Doggedly, she went back to her original point. 'What made you give up such interesting work?'
'Perhaps I discovered I'd no talent, after all.'
'That's not what I've heard.'
'My mother has a silver ring you made,' Jenny offered, a fact which had emerged during her conversation with Abigail on the way. 'It's really lovely.'
'Perhaps I came to despise such a decadent trade, then. It doesn't add a lot to the sum of human existence, does it? It caters for women's vanity, that's about all you can say for it.'
It was possible she genuinely felt this, with her jumble sale clothes and a total absence of any jewellery at all – unless this last was a remnant of her designer's fastidiousness, a scorn of wearing any jewellery that was tawdry, or not genuine.

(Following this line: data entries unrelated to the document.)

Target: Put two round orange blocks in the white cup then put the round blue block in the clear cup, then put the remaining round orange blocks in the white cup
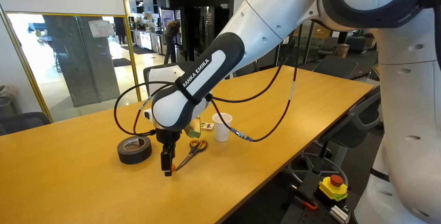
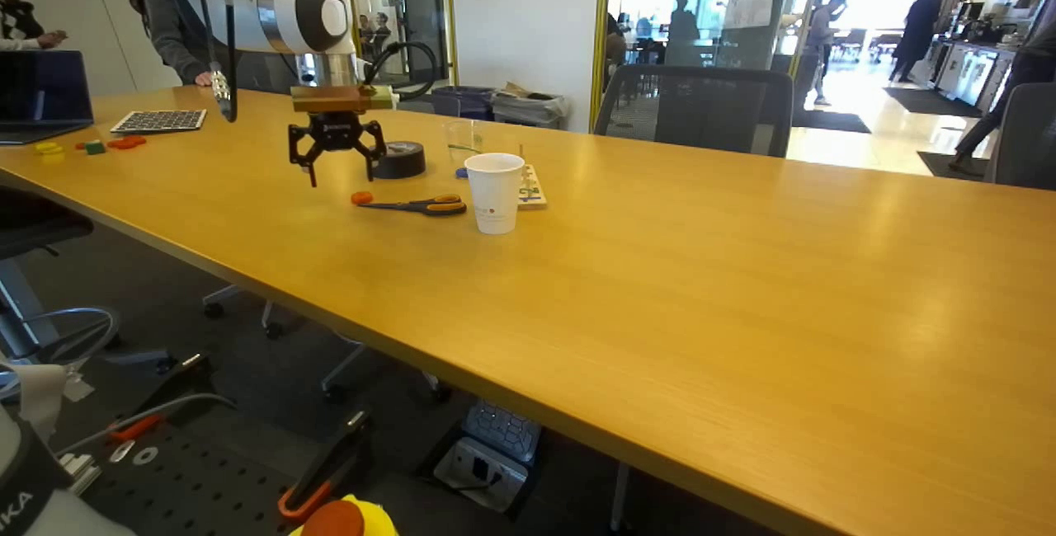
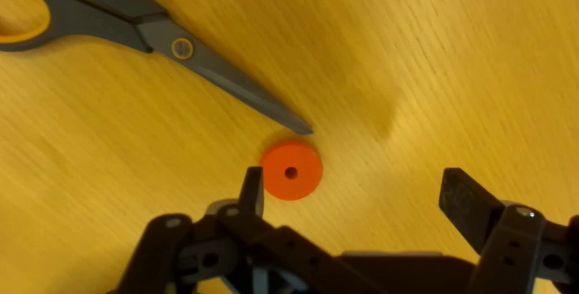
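Round orange block (image 3: 300,174), below end effector (image 3: 352,172), off-centre

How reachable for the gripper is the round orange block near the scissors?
Probably yes, if recentred: the gripper hangs open, but the round orange block sits off-centre beneath, beside the scissors' tip.

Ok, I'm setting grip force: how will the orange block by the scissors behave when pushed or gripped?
Lying flat, the orange block would probably slide rather than roll. Its curved edge might turn between the fingers. Small compared with the scissors, it's likely light.
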You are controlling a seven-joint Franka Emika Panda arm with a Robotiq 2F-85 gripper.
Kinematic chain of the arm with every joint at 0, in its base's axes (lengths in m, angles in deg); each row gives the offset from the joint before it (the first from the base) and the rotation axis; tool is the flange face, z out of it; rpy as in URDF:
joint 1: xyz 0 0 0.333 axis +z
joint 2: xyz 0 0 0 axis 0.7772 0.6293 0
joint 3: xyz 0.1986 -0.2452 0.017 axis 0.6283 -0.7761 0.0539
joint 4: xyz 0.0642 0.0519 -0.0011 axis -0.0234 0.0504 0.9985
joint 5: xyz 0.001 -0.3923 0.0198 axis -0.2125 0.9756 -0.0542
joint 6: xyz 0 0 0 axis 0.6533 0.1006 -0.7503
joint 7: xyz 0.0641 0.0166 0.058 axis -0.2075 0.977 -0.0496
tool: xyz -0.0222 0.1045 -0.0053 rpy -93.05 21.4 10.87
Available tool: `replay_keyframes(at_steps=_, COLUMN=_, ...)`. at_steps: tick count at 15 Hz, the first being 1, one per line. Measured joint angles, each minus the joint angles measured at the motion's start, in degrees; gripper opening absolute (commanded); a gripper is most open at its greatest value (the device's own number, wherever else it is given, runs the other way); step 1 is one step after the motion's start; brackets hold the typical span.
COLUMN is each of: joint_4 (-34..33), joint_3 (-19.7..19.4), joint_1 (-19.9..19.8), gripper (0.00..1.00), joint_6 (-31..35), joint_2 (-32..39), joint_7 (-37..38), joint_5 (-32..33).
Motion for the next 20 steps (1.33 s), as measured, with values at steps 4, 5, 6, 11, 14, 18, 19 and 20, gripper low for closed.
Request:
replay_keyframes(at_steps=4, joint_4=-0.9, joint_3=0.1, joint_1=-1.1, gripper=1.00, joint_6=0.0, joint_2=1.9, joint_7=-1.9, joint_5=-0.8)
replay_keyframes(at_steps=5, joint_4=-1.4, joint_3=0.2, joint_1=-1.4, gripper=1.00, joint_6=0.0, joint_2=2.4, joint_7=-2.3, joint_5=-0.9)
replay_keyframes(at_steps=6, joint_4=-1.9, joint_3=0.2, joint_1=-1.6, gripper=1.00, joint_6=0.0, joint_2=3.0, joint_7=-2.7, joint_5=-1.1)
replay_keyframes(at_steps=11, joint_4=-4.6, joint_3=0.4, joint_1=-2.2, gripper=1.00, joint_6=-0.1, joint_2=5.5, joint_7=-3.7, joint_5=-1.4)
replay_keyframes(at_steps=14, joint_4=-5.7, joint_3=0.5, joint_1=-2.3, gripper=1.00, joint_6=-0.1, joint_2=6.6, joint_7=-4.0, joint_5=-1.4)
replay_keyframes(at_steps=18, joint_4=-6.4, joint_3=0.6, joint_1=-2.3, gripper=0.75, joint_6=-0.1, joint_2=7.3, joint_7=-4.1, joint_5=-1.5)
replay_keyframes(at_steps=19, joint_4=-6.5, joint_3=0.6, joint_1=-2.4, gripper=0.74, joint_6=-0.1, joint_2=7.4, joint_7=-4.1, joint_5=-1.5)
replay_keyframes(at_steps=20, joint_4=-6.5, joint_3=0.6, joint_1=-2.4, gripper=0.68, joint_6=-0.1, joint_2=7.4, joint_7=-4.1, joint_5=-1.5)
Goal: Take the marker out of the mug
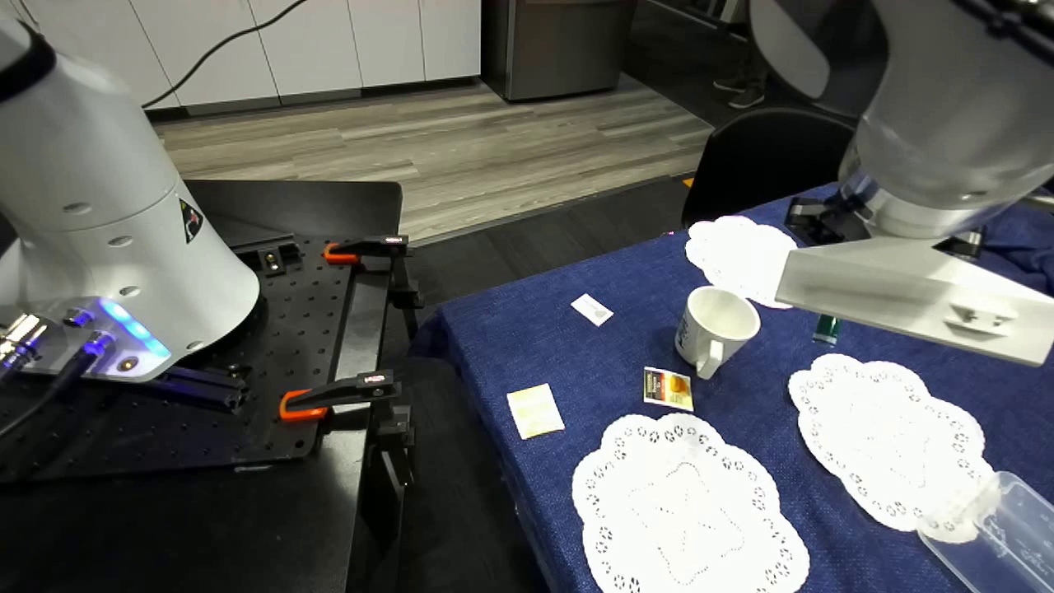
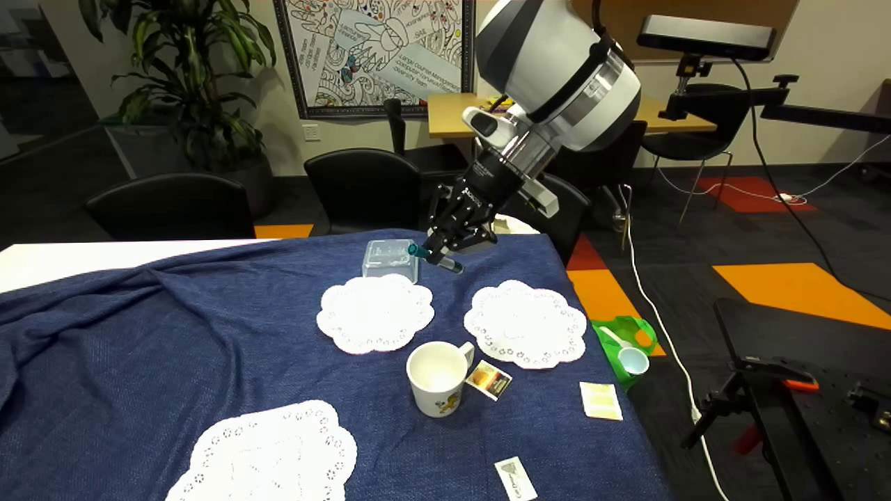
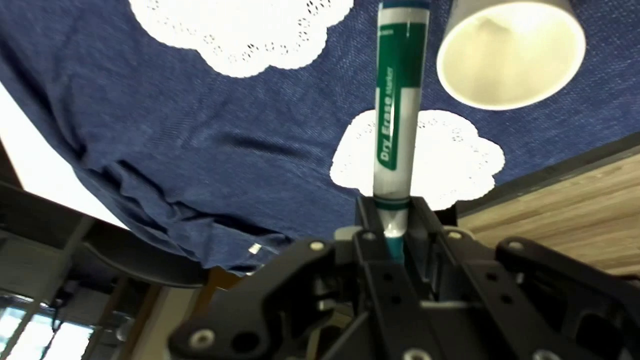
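Label on the marker (image 3: 397,125): "Dry Erase Marker". Wall poster (image 2: 376,52): "Diversity Team" legible. The hand (image 3: 392,212) slants downward above the bench (image 2: 174,390), fingers closed on the marker. Marker location: outside the mug (image 2: 426,394), which stands upright.

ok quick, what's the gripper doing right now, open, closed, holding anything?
Gripper: closed, holding the marker by one end, clear of the mug.
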Action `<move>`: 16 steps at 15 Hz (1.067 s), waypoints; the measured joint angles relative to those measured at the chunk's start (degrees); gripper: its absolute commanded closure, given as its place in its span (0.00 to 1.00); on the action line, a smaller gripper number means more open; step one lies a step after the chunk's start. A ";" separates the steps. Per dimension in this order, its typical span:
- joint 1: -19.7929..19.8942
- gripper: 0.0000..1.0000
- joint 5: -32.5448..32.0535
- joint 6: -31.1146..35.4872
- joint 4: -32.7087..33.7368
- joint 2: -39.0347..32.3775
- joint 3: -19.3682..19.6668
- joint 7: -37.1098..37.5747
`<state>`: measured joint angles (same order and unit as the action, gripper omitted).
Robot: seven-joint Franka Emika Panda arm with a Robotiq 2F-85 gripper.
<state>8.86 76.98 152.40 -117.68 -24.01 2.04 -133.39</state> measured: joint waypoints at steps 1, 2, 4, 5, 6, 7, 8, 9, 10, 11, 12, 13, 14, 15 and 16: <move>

'But you're right about one thing!' Suddenly, Naomi was flushed and animated. 'I did have talent. Why deny it? Here, let me show you something!'
She might have been more loosened up by the wine than Abigail had thought. It could have been that she still had her own small vanities. Whatever it was, with a sudden access of energy, she began scrabbling in the half-packed trunk, throwing out in all directions the clothes which had been more or less folded and put in it, and finally came up with a roughly finished wooden box, inside which was a tray containing tools. Lifting this out, and then using one of the small chisels as a lever, she half prised up the base of the box, which proved to be merely a piece of plywood resting on a fillet of beading, thus forming a shallow cavity, apparently little more than half an inch above the real base. With a slightly furtive gesture, she slid in her hand and extracted a soft suede pouch. Turning it upside down, she allowed a slender gold snake bangle to slide on to her palm. Formed out of strands of differently coloured gold twisted together, the strands knotted halfway, it had a single large garnet glowing at the centre of the knot.

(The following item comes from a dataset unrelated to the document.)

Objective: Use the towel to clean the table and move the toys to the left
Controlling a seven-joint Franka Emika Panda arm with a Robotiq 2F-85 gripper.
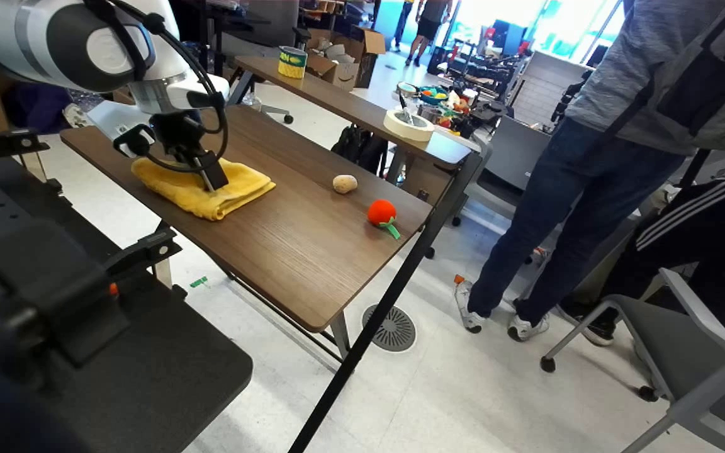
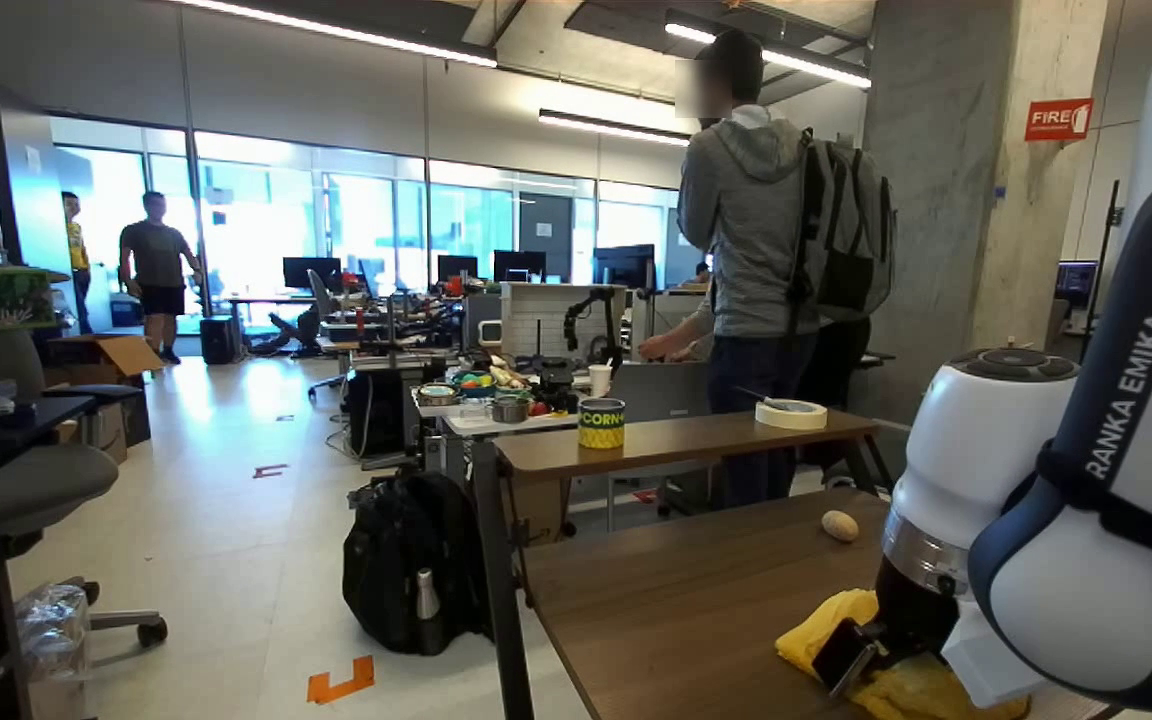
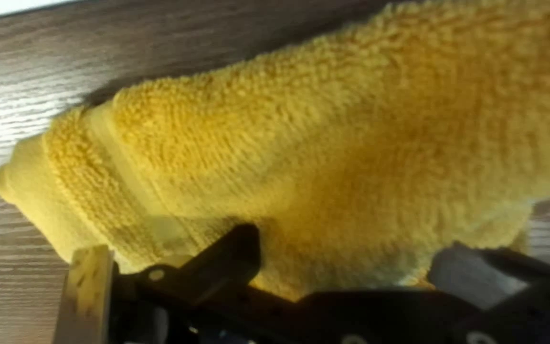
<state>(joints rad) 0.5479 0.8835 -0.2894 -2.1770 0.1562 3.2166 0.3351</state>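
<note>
The yellow towel (image 1: 197,197) lies folded on the brown table (image 1: 299,248), and the gripper (image 3: 275,283) stands right over the towel, its jaws spread wide and gripping nothing. The tan toy (image 1: 345,184) sits well apart from the towel, the red toy (image 1: 382,213) with its green bit farther off.

Bright yellow towel (image 3: 313,162), a paler stripe across it; dark brown bench (image 1: 293,245) with streaked wood grain; red toy (image 1: 381,211) with a green bit (image 1: 393,229); tan toy (image 1: 345,184); yellow can (image 2: 602,430) banded in green; cream roll of tape (image 2: 791,418)
</note>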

'My apprentice piece.' Naomi's expression was unreadable as she looked at the bangle, which she had slipped on to her forearm, where it wound sinuously downwards with the snake's head resting on her wrist, but she was unable to resist smiling a little when she heard Jenny's drawn-in breath and Abigail's soft exclamation of admiration. 'Derivative, and plenty of mistakes if you know where to look, but not bad, I suppose. I haven't looked at it for years.'
It was hard to associate the free yet disciplined design of the piece and its meticulous execution with this untidy, haphazard woman, the miserably furnished room and what appeared to be a hand to mouth existence. Hard not to make judgements, too, to feel that here was a woman who had wasted her life and talents, and that she must have made many of the difficulties of her life.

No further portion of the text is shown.